There was birdsong, the rustling of the trees, the wooden creak of the old watch tower. Loudest of all was the heavy split of wood each time her axe cracked down upon it. She was dressed in uniform, khaki shorts that reached above her knees, tight around her muscled thighs and backside and cinched at her waist. Upon her feet were tall black hiking boots giving way to white socks, matching the colour of the plain tank top she wore. Her long ebony hair was pulled back in a loose braid, wisps glued to the sweat that beaded down her face.
The gradual crescendo of a quad engine broke through the peace of her morning, only once the machine was parked and the man had stepped off did she cease splitting wood. She slung her axe over her shoulder, wiping her drenched forehead with the back of her tattooed arm.
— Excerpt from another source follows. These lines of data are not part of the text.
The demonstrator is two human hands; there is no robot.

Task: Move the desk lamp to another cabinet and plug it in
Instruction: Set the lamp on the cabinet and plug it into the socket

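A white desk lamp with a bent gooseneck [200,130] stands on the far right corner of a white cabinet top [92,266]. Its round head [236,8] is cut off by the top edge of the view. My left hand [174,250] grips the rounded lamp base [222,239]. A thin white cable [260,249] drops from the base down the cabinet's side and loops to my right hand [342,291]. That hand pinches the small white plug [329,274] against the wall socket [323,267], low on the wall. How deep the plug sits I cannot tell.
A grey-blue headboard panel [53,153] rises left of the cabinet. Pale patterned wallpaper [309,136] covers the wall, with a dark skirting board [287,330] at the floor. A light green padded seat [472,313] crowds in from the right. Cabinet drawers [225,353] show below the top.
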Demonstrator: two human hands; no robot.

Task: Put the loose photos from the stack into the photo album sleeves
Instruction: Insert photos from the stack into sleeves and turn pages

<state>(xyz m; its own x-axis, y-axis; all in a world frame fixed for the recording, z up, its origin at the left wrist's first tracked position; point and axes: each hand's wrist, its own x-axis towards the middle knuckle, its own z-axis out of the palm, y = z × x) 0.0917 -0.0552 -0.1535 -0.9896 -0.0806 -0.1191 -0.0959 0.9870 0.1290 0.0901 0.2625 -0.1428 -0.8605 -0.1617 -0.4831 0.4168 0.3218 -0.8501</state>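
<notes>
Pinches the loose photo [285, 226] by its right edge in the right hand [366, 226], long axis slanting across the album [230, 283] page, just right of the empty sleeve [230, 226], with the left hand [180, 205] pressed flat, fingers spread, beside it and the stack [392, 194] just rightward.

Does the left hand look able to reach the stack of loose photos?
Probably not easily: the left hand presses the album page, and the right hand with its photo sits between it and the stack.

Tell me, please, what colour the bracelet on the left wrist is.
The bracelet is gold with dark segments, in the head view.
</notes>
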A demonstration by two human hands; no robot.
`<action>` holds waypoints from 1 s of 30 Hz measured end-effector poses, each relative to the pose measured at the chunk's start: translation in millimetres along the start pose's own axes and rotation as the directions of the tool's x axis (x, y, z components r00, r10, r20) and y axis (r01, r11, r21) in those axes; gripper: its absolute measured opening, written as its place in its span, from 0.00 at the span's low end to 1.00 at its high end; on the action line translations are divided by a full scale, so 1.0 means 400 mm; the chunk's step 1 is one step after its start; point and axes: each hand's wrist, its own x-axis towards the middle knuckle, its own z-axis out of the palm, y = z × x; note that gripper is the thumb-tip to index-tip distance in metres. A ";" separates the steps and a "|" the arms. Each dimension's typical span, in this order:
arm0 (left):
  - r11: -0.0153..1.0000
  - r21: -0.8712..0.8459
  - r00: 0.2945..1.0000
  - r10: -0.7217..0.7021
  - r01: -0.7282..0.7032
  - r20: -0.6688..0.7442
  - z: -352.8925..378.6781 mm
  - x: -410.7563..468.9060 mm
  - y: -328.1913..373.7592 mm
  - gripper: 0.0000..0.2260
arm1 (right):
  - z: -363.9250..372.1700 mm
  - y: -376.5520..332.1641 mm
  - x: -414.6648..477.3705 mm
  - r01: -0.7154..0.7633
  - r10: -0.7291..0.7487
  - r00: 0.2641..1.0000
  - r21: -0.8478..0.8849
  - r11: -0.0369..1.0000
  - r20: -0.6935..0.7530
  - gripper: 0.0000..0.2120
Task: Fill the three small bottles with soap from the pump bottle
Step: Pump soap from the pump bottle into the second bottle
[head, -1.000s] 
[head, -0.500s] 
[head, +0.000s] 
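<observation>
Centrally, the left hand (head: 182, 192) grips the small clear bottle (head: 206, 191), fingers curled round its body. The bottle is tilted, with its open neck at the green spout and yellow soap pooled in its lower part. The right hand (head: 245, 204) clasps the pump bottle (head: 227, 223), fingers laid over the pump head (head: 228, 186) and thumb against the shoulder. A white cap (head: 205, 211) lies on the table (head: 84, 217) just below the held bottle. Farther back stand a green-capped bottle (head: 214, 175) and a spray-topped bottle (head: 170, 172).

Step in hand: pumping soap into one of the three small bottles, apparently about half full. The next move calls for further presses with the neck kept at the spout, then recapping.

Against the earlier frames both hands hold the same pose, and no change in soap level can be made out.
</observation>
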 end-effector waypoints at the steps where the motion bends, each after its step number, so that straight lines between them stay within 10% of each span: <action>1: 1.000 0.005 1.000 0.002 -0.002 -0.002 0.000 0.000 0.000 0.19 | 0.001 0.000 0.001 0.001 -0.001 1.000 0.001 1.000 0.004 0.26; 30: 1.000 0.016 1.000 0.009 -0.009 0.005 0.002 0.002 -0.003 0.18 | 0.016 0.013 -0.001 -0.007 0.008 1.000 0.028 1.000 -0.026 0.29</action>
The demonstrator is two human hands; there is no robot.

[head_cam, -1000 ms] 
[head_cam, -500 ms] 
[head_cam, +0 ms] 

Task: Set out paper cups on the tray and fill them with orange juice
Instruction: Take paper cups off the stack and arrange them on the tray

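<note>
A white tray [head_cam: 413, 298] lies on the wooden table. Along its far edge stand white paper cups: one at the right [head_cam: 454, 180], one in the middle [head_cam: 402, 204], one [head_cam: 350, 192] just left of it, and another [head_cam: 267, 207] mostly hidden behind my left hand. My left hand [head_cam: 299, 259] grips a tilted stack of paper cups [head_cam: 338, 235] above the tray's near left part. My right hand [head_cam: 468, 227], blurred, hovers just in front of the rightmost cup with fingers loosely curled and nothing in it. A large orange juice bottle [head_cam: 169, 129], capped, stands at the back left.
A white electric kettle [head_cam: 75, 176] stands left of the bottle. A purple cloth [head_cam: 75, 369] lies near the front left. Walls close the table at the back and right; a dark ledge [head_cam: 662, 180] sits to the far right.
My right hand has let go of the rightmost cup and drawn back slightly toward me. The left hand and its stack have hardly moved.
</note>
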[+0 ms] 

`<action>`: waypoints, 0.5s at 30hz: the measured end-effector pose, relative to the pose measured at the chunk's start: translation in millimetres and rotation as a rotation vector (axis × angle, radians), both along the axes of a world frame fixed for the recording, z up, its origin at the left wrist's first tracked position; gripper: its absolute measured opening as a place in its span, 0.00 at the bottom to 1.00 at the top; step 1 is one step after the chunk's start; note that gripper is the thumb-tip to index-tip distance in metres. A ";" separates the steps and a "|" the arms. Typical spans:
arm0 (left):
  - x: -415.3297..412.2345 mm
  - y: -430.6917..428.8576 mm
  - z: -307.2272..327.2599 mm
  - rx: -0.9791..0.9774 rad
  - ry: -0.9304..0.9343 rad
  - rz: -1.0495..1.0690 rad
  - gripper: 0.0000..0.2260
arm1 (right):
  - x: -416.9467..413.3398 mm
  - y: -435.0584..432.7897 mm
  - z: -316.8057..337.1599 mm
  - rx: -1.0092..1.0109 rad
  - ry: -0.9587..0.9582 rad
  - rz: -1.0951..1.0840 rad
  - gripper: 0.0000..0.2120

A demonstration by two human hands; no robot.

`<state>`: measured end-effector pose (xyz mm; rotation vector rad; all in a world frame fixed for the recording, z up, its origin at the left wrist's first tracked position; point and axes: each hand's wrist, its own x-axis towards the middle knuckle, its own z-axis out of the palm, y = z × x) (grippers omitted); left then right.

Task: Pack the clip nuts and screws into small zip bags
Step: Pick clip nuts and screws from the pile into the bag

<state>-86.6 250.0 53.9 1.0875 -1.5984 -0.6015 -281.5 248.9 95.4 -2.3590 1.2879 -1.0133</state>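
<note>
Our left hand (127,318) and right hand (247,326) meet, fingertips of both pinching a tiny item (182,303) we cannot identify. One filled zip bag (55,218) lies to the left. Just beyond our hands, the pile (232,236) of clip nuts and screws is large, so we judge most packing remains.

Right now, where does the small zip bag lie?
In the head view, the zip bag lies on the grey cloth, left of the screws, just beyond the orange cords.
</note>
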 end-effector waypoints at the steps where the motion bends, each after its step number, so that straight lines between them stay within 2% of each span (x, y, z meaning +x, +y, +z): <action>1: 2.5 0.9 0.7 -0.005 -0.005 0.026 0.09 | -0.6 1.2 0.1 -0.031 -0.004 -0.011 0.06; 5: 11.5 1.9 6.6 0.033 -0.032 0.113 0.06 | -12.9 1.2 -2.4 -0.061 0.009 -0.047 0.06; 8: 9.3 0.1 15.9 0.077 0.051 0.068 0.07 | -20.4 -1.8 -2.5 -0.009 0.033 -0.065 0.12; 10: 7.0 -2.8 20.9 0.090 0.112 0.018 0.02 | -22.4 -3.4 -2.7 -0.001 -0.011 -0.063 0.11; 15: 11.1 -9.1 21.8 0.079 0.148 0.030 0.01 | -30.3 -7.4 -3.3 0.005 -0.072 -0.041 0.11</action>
"Are you the one that they sent out to do the repairs?" She asked, approaching him with little expression upon her pallid face. "I wasn't exactly expecting you to come. A big storm is supposed to roll in late this afternoon, thought they were going to call you off. If the rain comes like they're saying you won't be able to get back to the park office on those trails."
Vibrant emeralds eyes took in the sight of the man. He seemed around her age, perhaps slightly older. He was tall, well muscled- made sense for a welder she supposed. What caught her attention most was his liquid silver eyes, she could not avert her gaze, holding contact to observe all those multifacets. ❜
A twist of the wrist, a turn of the key, killed the engine.  In the aftermath of the ATV’s deep, reverberating rumble, the world seemed impossibly quiet, silent save for the birdsong that drifted down from the pines – and the voice of the fire watcher.  Farkas couldn’t say what he had expected, only that she was not it.  Dressed in sweat that set her tattoos to shine, she made her approach as he dismounted the quad, standing shoulder to shoulder with her axe. Impressive, almost gothic in her beauty.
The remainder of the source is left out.